In response, the Company has reduced its total capital expenditure budget, primarily a reduction to SmartSystems manufacturing plans. The Company has also put in place several cost-cutting measures, including headcount reductions at its Oakdale and Saskatoon, Canada operating facilities, salary reductions and suspension of its variable cash compensation programs for all employees. The Company drew $6,000 on its ABL Credit Facility to provide additional immediate liquidity should the need arise. The Company has put in place multiple initiatives to protect the health and well-being of its workforce and its customers, including work-from-home arrangements for all employees that are able to do so and implementing social distancing requirements as prescribed by the federal, state and local government authorities.
8


SMART SAND, INC.
NOTES TO CONDENSED CONSOLIDATED FINANCIAL STATEMENTS
(IN THOUSANDS, EXCEPT PER SHARE DATA)
(UNAUDITED)
The ultimate disruption caused by these events is uncertain; however they may result in a material adverse impact on the Company’s financial position, results of operations and cash flows.

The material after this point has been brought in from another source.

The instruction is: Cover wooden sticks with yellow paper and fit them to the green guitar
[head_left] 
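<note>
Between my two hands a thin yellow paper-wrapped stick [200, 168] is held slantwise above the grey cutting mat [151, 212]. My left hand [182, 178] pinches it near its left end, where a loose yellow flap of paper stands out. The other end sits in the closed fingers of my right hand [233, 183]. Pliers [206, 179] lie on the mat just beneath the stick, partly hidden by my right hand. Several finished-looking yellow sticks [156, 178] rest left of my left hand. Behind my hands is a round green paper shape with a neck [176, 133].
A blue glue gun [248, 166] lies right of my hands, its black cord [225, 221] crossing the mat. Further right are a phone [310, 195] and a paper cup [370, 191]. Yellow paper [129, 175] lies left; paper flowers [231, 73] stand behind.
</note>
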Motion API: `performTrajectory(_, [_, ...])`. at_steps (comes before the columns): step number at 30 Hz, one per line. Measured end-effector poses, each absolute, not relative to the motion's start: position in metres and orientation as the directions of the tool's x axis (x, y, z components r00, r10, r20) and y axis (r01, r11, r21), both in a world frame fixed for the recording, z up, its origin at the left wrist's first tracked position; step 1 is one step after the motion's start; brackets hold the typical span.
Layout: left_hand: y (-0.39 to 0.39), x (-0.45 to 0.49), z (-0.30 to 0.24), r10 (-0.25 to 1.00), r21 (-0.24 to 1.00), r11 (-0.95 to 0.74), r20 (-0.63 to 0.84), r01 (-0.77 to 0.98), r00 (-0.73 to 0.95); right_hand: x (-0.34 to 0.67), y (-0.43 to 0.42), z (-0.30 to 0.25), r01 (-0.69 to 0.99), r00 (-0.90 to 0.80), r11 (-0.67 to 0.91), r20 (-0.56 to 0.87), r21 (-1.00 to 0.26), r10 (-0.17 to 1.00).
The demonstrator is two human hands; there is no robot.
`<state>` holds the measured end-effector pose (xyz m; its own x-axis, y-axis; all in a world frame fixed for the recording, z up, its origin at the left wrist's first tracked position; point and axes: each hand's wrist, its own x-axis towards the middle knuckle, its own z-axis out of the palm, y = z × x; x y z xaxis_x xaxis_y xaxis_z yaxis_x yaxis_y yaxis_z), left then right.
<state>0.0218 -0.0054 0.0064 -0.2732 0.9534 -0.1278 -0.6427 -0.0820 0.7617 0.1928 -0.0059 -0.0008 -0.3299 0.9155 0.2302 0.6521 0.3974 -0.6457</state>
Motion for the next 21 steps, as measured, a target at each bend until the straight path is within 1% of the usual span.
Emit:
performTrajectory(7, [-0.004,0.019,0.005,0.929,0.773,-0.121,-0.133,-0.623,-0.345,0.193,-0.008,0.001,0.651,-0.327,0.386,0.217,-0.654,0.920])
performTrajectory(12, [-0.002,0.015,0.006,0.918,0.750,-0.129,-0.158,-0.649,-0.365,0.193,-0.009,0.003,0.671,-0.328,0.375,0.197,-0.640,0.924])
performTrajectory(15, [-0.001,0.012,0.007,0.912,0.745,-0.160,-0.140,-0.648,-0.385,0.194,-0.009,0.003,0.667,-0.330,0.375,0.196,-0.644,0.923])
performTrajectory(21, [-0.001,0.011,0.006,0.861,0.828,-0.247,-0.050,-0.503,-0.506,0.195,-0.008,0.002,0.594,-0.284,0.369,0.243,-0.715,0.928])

Possible effects may include, but are not limited to, disruption to the Company’s customers and revenue, absenteeism in the Company’s labor workforce, unavailability of products and supplies used in operations, a decline in value of assets held by the Company, including accounts receivable, inventories, property, plant and equipment and intangible assets, and a decrease in liquidity due to lower cash flows from operations being generated, a reduction in the availability to borrow under the ABL Credit Facility and inability to access other sources of liquidity and capital, such as equipment financings or the capital markets.
The Company is currently unable to estimate the impact of these events on its future financial position and results of operations. Therefore, the Company can give no assurances that the events will not have a material adverse effect on its financial position or results of operations.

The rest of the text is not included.